The listing below is to be reproduced in full, exactly as given.
..........
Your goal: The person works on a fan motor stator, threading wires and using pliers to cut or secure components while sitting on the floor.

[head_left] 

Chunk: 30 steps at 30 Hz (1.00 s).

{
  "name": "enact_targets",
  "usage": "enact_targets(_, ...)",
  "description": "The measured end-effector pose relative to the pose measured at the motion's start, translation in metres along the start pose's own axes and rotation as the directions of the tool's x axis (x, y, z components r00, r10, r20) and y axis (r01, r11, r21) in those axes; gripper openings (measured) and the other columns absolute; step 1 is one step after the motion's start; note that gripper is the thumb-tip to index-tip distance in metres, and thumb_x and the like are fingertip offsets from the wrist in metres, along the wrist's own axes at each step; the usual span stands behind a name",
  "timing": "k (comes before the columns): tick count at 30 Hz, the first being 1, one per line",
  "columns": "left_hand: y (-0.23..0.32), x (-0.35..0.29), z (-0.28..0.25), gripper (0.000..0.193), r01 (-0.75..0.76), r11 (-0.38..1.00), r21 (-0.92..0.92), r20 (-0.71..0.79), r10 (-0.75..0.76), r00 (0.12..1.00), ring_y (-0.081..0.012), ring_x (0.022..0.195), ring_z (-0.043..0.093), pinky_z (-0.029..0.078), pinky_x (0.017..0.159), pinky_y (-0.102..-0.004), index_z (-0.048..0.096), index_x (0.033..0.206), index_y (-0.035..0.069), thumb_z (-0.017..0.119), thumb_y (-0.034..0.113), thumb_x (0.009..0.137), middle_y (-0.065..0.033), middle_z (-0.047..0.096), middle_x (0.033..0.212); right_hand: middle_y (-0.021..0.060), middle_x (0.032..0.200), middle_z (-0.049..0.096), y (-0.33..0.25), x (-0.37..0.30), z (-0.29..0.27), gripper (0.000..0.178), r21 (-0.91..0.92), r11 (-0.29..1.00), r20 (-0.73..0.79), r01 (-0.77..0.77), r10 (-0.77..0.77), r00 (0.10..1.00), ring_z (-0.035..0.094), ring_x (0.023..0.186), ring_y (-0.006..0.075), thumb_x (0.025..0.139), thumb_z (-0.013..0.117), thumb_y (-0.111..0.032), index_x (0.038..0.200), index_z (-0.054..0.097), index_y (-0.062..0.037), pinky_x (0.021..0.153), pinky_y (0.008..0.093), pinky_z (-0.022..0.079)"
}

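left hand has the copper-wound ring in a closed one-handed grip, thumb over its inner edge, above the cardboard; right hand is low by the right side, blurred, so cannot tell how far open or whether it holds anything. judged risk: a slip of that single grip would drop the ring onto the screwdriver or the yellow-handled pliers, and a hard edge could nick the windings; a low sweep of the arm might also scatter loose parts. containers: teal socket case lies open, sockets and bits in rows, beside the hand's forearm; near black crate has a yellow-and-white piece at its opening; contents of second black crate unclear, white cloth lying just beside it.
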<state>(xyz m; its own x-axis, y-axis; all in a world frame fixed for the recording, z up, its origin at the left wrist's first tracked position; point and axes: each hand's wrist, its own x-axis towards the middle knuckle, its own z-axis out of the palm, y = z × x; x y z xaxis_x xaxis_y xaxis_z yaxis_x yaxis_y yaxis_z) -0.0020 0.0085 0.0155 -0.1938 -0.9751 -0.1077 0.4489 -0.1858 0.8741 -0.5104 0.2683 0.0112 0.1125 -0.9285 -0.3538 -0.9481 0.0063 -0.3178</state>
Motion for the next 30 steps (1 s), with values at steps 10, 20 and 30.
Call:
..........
## Answer for the task:
Your goal: The person works on a fan motor stator, threading wires and using pliers to cut or secure components while sitting on the floor.

[head_left] 

Chunk: 30 steps at 30 Hz (1.00 s).

{
  "name": "enact_targets",
  "usage": "enact_targets(_, ...)",
  "description": "The measured end-effector pose relative to the pose measured at the motion's start, translation in metres along the start pose's own axes and rotation as the directions of the tool's x axis (x, y, z components r00, r10, r20) and y axis (r01, r11, r21) in those axes; gripper openings (measured) and the other columns absolute; step 1 is one step after the motion's start; note that gripper is the thumb-tip to index-tip distance in metres, and thumb_x and the like are fingertip offsets from the wrist in metres, along the wrist's own axes at each step; the usual span stands behind a name",
  "timing": "k (comes before the columns): tick count at 30 Hz, the first being 1, one per line",
  "columns": "left_hand: y (-0.23..0.32), x (-0.35..0.29), z (-0.28..0.25), gripper (0.000..0.193), r01 (-0.75..0.76), r11 (-0.38..1.00), r21 (-0.92..0.92), r20 (-0.71..0.79), r10 (-0.75..0.76), r00 (0.12..1.00), ring_y (-0.081..0.012), ring_x (0.022..0.195), ring_z (-0.043..0.093), pinky_z (-0.029..0.078), pinky_x (0.017..0.159), pinky_y (-0.102..-0.004), index_z (-0.048..0.096), index_x (0.033..0.206), index_y (-0.035..0.069), thumb_z (-0.017..0.119), thumb_y (-0.034..0.113), thumb_x (0.009..0.137), middle_y (-0.065..0.033), middle_z (-0.047..0.096), middle_x (0.033..0.212); right_hand: middle_y (-0.021..0.060), middle_x (0.032..0.200), middle_z (-0.049..0.096), y (-0.33..0.25), x (-0.37..0.30), z (-0.29..0.27), gripper (0.000..0.178), r21 (-0.91..0.92), r11 (-0.29..1.00), r20 (-0.73..0.79), r01 (-0.77..0.77), r10 (-0.77..0.77), r00 (0.10..1.00), ring_z (-0.035..0.094), ring_x (0.023..0.186), ring_y (-0.006..0.075), thumb_x (0.025..0.139), thumb_z (-0.013..0.117), thumb_y (-0.111..0.032), index_x (0.038..0.200), index_z (-0.054..0.097), index_y (-0.062..0.037), pinky_x (0.021..0.153), pinky_y (0.008..0.093), pinky_z (-0.022..0.079)"
}

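left hand has the copper-wound ring in a closed one-handed grip, thumb over its inner edge, above the cardboard; right hand is low by the right side, blurred, so cannot tell how far open or whether it holds anything. judged risk: a slip of that single grip would drop the ring onto the screwdriver or the yellow-handled pliers, and a hard edge could nick the windings; a low sweep of the arm might also scatter loose parts. containers: teal socket case lies open, sockets and bits in rows, beside the hand's forearm; near black crate has a yellow-and-white piece at its opening; contents of second black crate unclear, white cloth lying just beside it.
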<state>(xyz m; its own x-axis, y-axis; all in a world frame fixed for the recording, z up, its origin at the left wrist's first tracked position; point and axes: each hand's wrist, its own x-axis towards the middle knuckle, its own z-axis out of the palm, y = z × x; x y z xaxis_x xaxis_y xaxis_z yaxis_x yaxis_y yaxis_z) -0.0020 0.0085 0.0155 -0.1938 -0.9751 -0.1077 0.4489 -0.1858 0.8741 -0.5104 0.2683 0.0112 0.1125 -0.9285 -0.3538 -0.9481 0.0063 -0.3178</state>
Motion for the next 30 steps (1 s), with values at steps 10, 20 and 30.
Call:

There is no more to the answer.